▶ **What you will do**
Please repeat the records below exactly, from the first line through the line containing "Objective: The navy", and nothing more.

(Records provided begins)

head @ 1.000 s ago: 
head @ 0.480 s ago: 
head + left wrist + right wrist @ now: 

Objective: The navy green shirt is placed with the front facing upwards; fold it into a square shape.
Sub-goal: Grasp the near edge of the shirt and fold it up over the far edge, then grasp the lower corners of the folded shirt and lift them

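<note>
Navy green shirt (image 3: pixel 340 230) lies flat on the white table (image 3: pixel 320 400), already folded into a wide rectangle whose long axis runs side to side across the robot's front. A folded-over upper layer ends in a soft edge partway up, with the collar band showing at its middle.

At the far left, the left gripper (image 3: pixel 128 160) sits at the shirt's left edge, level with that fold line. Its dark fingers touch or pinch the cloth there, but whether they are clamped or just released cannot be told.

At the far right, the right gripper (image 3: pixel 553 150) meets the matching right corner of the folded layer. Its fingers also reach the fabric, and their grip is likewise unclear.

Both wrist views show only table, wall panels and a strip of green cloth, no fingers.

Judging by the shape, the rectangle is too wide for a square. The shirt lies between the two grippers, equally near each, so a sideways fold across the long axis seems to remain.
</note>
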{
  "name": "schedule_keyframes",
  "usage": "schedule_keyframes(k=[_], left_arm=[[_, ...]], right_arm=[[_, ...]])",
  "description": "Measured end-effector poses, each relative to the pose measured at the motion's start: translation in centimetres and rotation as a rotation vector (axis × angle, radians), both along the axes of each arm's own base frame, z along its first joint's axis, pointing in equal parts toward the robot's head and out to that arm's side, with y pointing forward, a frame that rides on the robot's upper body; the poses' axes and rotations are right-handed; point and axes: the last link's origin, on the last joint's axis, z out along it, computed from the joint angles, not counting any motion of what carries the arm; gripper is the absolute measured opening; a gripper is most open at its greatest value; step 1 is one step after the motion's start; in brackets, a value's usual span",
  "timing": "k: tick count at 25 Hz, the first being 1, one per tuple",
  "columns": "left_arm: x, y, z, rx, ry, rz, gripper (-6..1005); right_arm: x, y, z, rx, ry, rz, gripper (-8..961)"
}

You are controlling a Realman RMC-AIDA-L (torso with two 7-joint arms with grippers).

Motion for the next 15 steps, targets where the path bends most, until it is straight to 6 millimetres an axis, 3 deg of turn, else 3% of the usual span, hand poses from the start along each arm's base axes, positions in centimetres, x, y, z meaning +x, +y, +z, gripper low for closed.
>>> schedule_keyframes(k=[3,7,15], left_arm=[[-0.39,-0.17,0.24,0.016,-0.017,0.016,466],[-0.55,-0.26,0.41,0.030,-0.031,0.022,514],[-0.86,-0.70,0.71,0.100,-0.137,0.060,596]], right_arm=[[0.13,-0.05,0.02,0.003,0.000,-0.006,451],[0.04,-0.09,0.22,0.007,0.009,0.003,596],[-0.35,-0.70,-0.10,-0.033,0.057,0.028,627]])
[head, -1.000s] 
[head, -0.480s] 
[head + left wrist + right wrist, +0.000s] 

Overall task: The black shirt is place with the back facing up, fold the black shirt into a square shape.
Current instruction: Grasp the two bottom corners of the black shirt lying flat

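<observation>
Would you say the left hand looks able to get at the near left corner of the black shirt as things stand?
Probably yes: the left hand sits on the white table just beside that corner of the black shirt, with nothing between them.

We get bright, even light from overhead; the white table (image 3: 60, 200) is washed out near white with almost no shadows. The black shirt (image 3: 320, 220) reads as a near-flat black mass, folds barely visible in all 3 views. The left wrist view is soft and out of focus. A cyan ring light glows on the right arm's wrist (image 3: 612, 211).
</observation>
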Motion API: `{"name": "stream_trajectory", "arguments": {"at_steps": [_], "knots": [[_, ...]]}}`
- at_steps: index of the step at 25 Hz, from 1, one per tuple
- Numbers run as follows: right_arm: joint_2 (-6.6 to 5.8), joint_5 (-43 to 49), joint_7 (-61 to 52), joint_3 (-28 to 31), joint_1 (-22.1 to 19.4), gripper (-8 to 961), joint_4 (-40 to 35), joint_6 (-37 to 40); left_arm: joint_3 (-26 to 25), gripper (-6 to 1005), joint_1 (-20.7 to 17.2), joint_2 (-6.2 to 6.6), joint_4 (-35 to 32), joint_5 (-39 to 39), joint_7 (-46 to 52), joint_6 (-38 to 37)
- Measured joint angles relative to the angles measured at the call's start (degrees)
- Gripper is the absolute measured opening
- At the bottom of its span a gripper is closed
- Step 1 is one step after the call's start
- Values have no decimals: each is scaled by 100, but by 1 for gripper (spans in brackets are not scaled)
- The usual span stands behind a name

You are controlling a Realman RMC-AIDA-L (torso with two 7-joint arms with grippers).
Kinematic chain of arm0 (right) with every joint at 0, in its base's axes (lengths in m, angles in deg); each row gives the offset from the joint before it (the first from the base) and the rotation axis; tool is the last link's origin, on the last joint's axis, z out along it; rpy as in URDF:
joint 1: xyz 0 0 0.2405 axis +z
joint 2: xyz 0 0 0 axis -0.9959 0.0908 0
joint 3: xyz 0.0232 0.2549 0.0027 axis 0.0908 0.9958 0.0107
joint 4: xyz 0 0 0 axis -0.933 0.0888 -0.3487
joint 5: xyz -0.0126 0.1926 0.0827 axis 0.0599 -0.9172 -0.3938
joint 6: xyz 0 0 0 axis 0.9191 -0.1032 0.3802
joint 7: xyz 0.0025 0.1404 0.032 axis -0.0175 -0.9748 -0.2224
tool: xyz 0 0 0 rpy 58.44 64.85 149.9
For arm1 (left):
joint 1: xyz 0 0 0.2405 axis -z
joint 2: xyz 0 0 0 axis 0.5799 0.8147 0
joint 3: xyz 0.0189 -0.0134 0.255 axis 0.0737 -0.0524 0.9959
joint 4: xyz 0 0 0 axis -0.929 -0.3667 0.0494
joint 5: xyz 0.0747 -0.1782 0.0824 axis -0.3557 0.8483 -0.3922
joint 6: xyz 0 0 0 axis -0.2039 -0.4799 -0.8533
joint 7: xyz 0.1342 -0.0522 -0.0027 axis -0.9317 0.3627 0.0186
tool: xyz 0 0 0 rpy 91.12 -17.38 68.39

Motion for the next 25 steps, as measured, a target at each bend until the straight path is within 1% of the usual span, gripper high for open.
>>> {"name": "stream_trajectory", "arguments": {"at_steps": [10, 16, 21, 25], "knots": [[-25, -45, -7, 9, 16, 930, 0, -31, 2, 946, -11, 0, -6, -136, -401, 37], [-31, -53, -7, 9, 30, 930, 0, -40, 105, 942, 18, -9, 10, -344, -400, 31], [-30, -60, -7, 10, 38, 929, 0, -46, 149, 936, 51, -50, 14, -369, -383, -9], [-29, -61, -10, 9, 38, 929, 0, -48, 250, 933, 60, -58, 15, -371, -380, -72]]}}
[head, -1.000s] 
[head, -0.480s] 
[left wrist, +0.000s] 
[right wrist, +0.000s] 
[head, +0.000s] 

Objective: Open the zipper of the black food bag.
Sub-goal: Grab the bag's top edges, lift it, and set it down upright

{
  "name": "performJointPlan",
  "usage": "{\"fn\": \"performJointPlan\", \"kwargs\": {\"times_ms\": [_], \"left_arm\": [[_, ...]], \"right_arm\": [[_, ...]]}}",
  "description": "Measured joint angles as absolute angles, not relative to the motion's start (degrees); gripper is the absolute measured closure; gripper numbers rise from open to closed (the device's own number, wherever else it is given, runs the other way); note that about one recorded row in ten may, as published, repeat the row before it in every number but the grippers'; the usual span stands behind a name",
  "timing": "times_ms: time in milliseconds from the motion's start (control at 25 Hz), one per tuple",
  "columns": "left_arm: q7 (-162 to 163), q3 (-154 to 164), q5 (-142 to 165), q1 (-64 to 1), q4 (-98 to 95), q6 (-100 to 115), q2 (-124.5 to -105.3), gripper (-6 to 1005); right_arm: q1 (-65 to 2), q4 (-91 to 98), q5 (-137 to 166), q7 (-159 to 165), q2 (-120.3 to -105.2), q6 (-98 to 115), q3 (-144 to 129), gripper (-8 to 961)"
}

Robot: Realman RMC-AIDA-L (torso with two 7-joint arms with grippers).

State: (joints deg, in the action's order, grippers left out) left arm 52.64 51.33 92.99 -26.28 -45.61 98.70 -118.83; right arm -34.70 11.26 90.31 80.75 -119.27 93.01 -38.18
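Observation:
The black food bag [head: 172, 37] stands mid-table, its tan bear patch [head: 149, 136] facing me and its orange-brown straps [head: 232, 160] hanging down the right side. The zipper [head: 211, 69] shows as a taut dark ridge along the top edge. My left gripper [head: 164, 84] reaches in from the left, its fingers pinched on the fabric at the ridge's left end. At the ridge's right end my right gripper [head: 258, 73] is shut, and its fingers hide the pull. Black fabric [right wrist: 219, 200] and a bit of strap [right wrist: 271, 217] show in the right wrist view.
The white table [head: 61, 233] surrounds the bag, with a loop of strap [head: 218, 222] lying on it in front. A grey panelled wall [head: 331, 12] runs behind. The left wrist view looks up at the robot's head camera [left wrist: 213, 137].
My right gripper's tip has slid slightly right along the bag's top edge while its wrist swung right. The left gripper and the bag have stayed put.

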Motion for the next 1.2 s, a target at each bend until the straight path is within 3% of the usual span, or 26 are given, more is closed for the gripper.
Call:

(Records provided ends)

▶ **Written answer**
head @ 1.000 s ago: 
head @ 0.480 s ago: 
head + left wrist + right wrist @ now: 

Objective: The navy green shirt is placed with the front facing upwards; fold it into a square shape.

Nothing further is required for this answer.